Deterrence by Denial
In national defense, 'deterrence by denial' refers to possessing a countermeasure so effective and rapidly deployable that it negates an adversary's ability to achieve their objectives with a particular weapon. mRNA vaccines offer this capability against biological threats, as they can be rapidly designed and deployed to counter novel pathogens.
Frozen Accident (Genetic Code)
Francis Crick's concept that the genetic code's degeneracy (multiple codons for the same amino acid) and specific assignments are not necessarily optimized but rather a 'frozen accident' from early evolution, now universally conserved across most life forms.
Lessons
- Advocate for policy changes that adapt regulatory frameworks (e.g., FDA) to support personalized and ultra-rare disease therapies, moving beyond the 'blockbuster drug' model.
- Invest in research and development for advanced mRNA delivery mechanisms to target specific organs and cell types, expanding the reach of gene editing and protein replacement therapies.
- Promote public education about mRNA technology to counter misinformation and ensure continued societal support for its development as a critical tool for both health and national security.
Notable Moments
The rapid design of the COVID-19 mRNA vaccine by a graduate student in hours after the SARS-CoV-2 genome was released.
This highlights the unprecedented speed and agility of mRNA technology, demonstrating its potential for immediate response to global health crises.
The successful in-body genetic correction of baby KJ Maldun for a fatal liver enzyme deficiency using mRNA-delivered CRISPR base editing.
This is a landmark achievement, marking the first successful in-body gene editing for a rare genetic disorder, proving the concept of 'surgical' genetic repair and opening doors for thousands of other diseases.
The discussion of AI's capability to design novel, more potent viruses and mRNA's role as the primary defense against such bio-threats.
This elevates mRNA technology beyond medicine into the realm of national security, framing it as a critical 'deterrence by denial' against potential bioweapons.
Quotes
"The idea of an mRNA vaccine is that rather than injecting the body with a protein like a conventional vaccine... you inject a little bit of genetic material, a little bit of RNA, messenger RNA, which then the cells in your body turn into the proteins which then generate this immunization response."
"What's really important is that after that mRNA is read, it's destroyed. And that way the cook doesn't keep making the exact same recipe over and over again."

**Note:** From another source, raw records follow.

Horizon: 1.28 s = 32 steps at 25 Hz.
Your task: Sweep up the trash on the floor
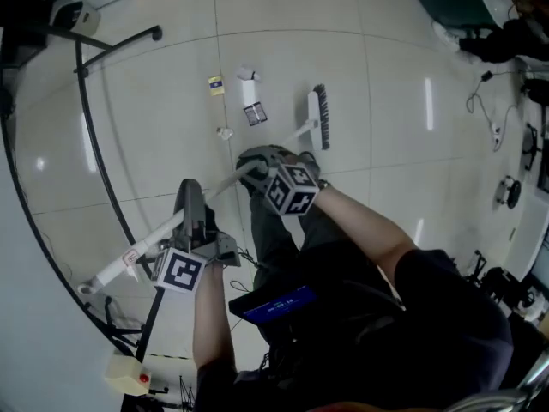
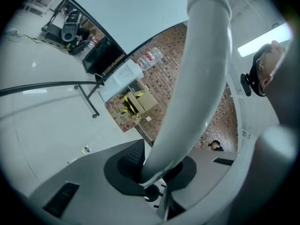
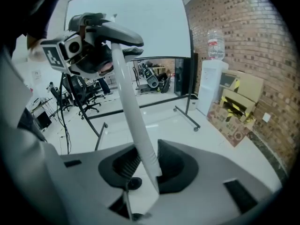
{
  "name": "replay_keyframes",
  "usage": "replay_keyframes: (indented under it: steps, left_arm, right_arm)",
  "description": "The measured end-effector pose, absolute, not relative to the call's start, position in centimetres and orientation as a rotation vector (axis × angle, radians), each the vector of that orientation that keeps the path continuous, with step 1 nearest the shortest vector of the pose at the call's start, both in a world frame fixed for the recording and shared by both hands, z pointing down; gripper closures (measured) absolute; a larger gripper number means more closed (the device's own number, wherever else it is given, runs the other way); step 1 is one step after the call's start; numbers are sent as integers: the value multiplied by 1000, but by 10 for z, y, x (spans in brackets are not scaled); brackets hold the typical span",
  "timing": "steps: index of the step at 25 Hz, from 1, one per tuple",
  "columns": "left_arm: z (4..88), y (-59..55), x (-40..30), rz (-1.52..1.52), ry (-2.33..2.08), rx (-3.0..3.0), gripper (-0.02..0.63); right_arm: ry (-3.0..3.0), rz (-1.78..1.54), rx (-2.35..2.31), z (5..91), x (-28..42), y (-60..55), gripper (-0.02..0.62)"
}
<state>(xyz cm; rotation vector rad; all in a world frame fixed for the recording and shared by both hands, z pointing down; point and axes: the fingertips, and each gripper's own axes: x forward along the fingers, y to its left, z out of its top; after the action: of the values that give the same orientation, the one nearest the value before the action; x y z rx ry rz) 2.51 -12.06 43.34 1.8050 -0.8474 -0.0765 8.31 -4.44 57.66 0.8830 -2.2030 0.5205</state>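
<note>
Both tools were closed on the white broom handle [image 1: 227, 184]. In the left gripper view the left tool [image 2: 157, 172] had its jaws drawn narrow, with the handle pinched between the pads. In the right gripper view the right tool [image 3: 143, 168] clamped the same handle between its pads, jaws a little wider.

In the head view the handle's long axis ran from the lower left of the frame to the upper centre. Its free end was at lower left. The left tool [image 1: 190, 204] gripped it partway along, and the right tool [image 1: 257, 170] gripped it further up, so it was the nearer of the two to the broom head [image 1: 319, 117]. The head lay upper right of centre over the tiled floor [image 1: 154, 127]. I could not tell whether its bristles touched the tiles.

The trash sat just left of the broom head. A dark packet [image 1: 255, 114] was nearest, and a small crumpled scrap [image 1: 225, 133] lay below and left of it. A white piece [image 1: 248, 75] and a yellow packet [image 1: 215, 84] lay higher up. The dark bristles showed on the head's right edge, away from the trash. So the head probably had to be turned or carried around before a stroke could gather the pieces, with the right tool steering.
</note>
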Motion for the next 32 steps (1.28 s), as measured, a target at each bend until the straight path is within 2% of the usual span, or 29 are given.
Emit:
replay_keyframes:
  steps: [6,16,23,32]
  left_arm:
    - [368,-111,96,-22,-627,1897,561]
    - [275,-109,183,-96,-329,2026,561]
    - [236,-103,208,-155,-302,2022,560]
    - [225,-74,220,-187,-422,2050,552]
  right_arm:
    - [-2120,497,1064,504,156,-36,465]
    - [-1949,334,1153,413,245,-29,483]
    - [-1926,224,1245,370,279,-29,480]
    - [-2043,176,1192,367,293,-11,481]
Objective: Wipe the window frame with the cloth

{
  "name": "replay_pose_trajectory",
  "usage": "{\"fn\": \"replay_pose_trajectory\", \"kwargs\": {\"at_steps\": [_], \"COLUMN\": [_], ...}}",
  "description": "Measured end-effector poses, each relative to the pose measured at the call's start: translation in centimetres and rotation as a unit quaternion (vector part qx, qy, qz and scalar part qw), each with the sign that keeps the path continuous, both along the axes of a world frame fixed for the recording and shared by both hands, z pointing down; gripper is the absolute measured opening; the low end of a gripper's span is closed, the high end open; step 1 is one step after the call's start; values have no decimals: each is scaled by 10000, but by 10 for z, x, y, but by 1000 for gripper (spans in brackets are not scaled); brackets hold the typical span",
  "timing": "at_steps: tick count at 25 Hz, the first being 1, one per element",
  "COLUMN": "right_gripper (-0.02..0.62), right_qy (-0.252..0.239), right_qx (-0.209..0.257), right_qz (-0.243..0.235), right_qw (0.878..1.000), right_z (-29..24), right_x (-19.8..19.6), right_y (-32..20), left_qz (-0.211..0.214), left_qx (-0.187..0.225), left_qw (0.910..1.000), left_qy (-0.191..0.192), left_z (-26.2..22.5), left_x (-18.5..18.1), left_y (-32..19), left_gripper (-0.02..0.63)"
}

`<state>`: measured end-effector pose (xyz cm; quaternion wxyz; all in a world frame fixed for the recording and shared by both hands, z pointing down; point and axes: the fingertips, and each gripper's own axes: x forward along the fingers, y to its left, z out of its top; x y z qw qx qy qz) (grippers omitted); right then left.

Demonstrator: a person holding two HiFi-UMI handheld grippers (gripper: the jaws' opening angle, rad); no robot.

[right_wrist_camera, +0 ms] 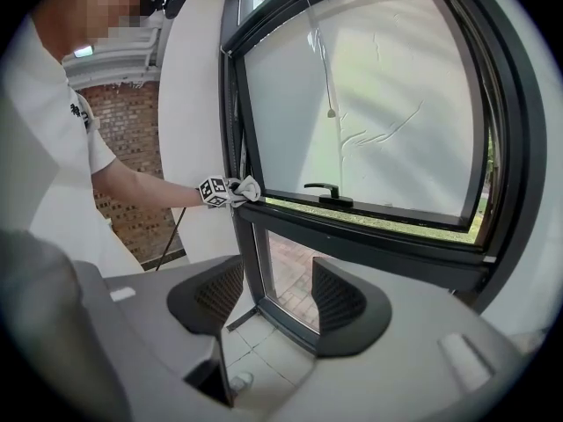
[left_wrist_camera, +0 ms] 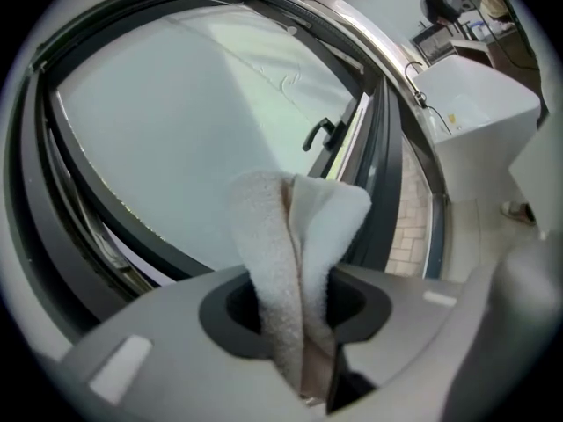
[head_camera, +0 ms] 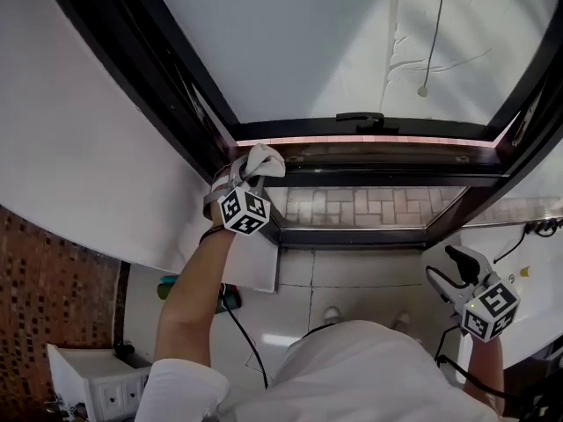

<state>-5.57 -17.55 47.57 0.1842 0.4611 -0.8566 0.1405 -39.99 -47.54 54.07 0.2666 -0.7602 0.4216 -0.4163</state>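
Note:
A white terry cloth [head_camera: 261, 160] [left_wrist_camera: 295, 262] is pinched in my left gripper [head_camera: 249, 185] [left_wrist_camera: 295, 310], whose jaws are shut on it. The cloth's folded end rests at the left end of the black window frame [head_camera: 369, 176] [left_wrist_camera: 380, 174] [right_wrist_camera: 352, 236], by the lower left corner of the tilted sash. A black handle [head_camera: 359, 118] [right_wrist_camera: 328, 190] sits at the middle of the sash's bottom rail. My right gripper [head_camera: 453, 275] [right_wrist_camera: 277, 297] hangs low at the right, away from the frame, jaws open and empty. In the right gripper view the left gripper [right_wrist_camera: 230, 191] and cloth show at the frame's left post.
A lower glass pane [head_camera: 369, 207] shows brick paving outside. A pull cord [head_camera: 431, 33] hangs in front of the glass at the right. White wall [head_camera: 79, 148] flanks the window on the left; a white socket box [head_camera: 97, 385] and a black cable [head_camera: 244, 337] lie below. A brick wall [right_wrist_camera: 132, 139] stands behind.

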Motion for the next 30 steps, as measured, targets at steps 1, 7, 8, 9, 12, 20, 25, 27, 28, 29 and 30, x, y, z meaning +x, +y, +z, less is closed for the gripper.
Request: {"fn": "replay_pose_trajectory", "kwargs": {"at_steps": [1,7,8,9,12,20,25,27,28,29,30], "right_gripper": [245,246,246,246,245,245,245,245,246,245,246], "right_qy": [-2,-32,-39,-48,-84,-162,-201,-216,-222,-229,-234], "right_qx": [-4,-101,-112,-111,-63,89,131,153,159,164,168], "right_qz": [37,340,376,405,473,370,387,427,453,483,515], "right_qw": [10000,9994,9992,9991,9988,9991,9990,9987,9986,9984,9983], "right_z": [0,8,9,10,10,4,6,7,7,8,8], "right_x": [1,28,34,41,57,105,146,163,172,182,191], "right_y": [2,25,29,32,38,49,60,64,66,69,73], "left_qz": [-13,-119,-135,-138,8,654,1183,1408,1513,1612,1699], "left_qx": [-65,-317,-336,-343,-258,-65,-66,-26,-14,-2,10], "left_qw": [9999,9990,9989,9989,9993,9968,9904,9872,9857,9842,9828], "left_qy": [92,303,296,295,280,456,711,744,748,739,722], "left_z": [3,12,12,10,0,-34,-54,-60,-62,-64,-65], "left_x": [1,4,6,10,37,169,283,330,353,376,398], "left_y": [1,19,25,30,49,104,131,137,140,142,143], "left_gripper": [143,143,142,141,140,141,141,141,141,141,141]}}
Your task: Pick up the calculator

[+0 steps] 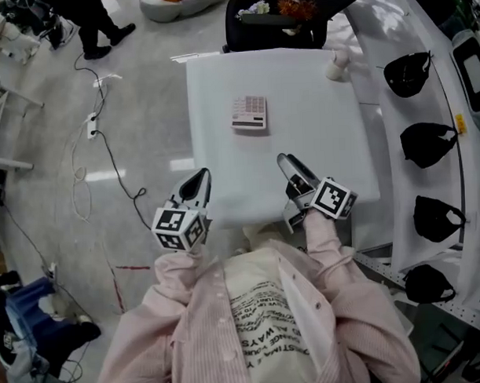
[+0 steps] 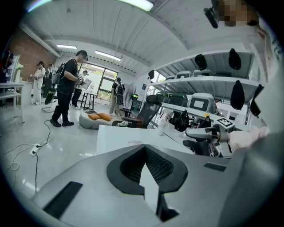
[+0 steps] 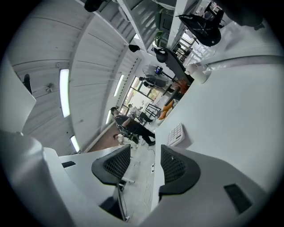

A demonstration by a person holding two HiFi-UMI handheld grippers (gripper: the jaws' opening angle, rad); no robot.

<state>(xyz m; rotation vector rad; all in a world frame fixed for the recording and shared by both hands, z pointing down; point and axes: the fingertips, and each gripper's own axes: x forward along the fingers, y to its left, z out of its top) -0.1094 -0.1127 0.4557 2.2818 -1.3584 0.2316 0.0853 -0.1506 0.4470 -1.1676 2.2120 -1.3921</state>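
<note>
The calculator (image 1: 248,113) is white with rows of pale keys and lies flat near the middle of the white table (image 1: 317,137). The right gripper view shows the calculator (image 3: 175,134) just beyond the jaws. My left gripper (image 1: 200,177) hovers at the table's front left corner, its jaws shut on nothing; the pads meet at the tip (image 2: 144,148). My right gripper (image 1: 284,160) is over the table's front edge, short of the calculator and to its right. Its jaws stand open (image 3: 144,155) with floor showing between them.
A small white cup (image 1: 338,64) stands at the table's far right corner. A black office chair (image 1: 258,25) is behind the table. A white shelf with black caps (image 1: 423,145) runs along the right. Cables and a power strip (image 1: 91,125) lie on the floor at left.
</note>
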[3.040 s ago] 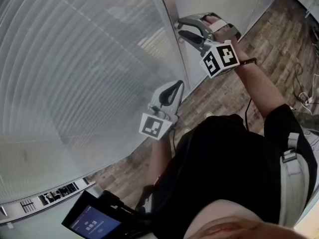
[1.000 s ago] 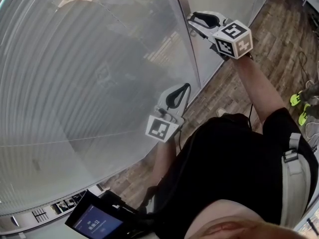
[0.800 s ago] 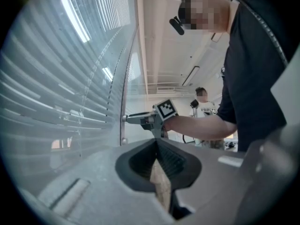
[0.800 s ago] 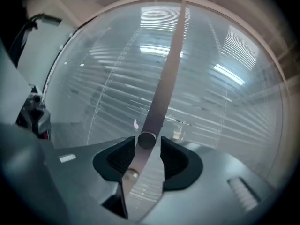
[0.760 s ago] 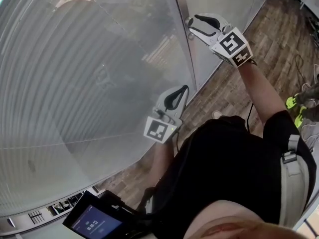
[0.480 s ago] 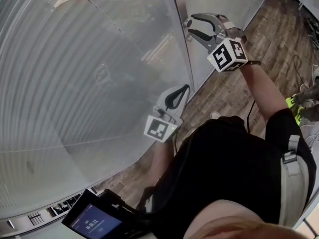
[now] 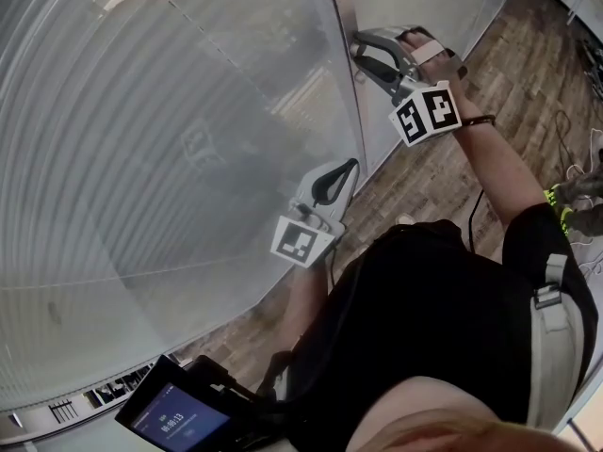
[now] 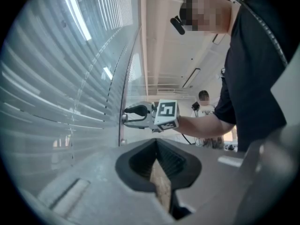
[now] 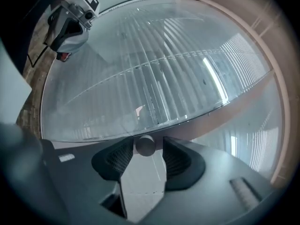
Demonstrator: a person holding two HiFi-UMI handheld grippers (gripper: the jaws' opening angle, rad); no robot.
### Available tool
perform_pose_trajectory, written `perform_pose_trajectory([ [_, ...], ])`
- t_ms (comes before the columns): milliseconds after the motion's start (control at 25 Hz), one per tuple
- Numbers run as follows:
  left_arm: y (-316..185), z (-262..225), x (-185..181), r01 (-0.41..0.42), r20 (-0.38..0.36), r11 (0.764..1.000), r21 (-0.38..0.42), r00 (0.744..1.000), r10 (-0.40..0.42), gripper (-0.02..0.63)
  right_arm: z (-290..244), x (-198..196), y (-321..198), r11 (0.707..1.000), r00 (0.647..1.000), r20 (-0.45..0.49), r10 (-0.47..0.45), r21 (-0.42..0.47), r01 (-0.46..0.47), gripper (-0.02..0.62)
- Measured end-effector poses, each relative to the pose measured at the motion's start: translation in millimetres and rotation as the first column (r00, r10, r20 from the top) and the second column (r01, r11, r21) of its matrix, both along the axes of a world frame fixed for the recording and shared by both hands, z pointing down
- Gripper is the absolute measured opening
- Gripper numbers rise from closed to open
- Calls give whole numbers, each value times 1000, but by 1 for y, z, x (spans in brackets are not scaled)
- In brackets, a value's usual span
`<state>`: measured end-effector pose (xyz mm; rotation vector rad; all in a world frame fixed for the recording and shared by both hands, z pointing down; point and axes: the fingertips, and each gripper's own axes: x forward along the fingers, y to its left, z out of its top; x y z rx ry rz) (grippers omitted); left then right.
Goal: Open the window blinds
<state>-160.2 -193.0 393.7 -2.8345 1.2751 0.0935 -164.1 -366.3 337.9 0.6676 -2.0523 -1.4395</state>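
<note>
Right gripper view: right tool (image 9: 146, 159), jaws just opened, straddles knob (image 9: 145, 146); blinds (image 9: 154, 74) seem barely tilted (more turning likely); left tool (image 8: 158, 149) clenched, empty.

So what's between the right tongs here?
A small round grey knob sits between the right tongs, which have just been opening and do not press it; seen in the right gripper view.

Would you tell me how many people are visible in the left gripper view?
2. A person in a black shirt fills the right side, arm stretched toward the blinds; a second person stands in the background beyond that arm. Others may be hidden.
</note>
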Motion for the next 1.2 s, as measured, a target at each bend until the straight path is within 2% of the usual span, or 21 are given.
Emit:
perform_pose_trajectory([
  [40, -1, -1, -1, 5, -2, 1000, 2, 1000, -5, 3, 1, -1, 1, 1000, 1000, -4, -2, 5, 2, 182],
  [80, -1, -2, -3, 10, -4, 1000, 5, 1000, -10, 3, 1, -1, 1, 1000, 1000, -8, -3, 11, 3, 128],
  [480, -6, -6, -4, 24, -10, 1000, 19, 1000, -24, 3, 1, -2, 2, 1000, 1000, 4, -9, -2, 9, 127],
  [640, -6, -4, -3, 21, -9, 1000, 16, 1000, -21, 3, -2, -3, 0, 994, 996, 91, -3, -108, 13, 127],
  [760, -6, 1, -1, 17, -4, 1000, 5, 1000, -17, 3, -5, -1, -2, 976, 981, 190, 24, -217, 18, 126],
  [880, -5, 4, -2, 17, -3, 1000, -6, 1000, -17, 3, -7, 0, -4, 945, 954, 292, 63, -324, 37, 126],
  [960, -4, 5, -3, 18, -2, 1000, -10, 1000, -18, 3, -7, 1, -7, 913, 925, 368, 95, -404, 67, 126],
  [1200, -3, 5, -5, 15, -2, 1000, -5, 1000, -15, 3, -7, 3, -12, 769, 827, 524, 206, -609, 194, 126],
])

"My graduate student who was the lead designer of the COVID vaccine at Madna, he downloaded it and he put it into his program and had designed the vaccine that went into, you know, millions and millions of human beings within just a matter of hours."
"With an mRNA, your bioreactor can be about as big as your body for the entire population on Earth."
"The only countermeasure we have to that threat [AI-designed human pathogens] is really mRNA based vaccines. It's the only thing we could ever leverage in and deploy to our troops or to a population at a speed that would be a natural deterrent to those to that to that threat."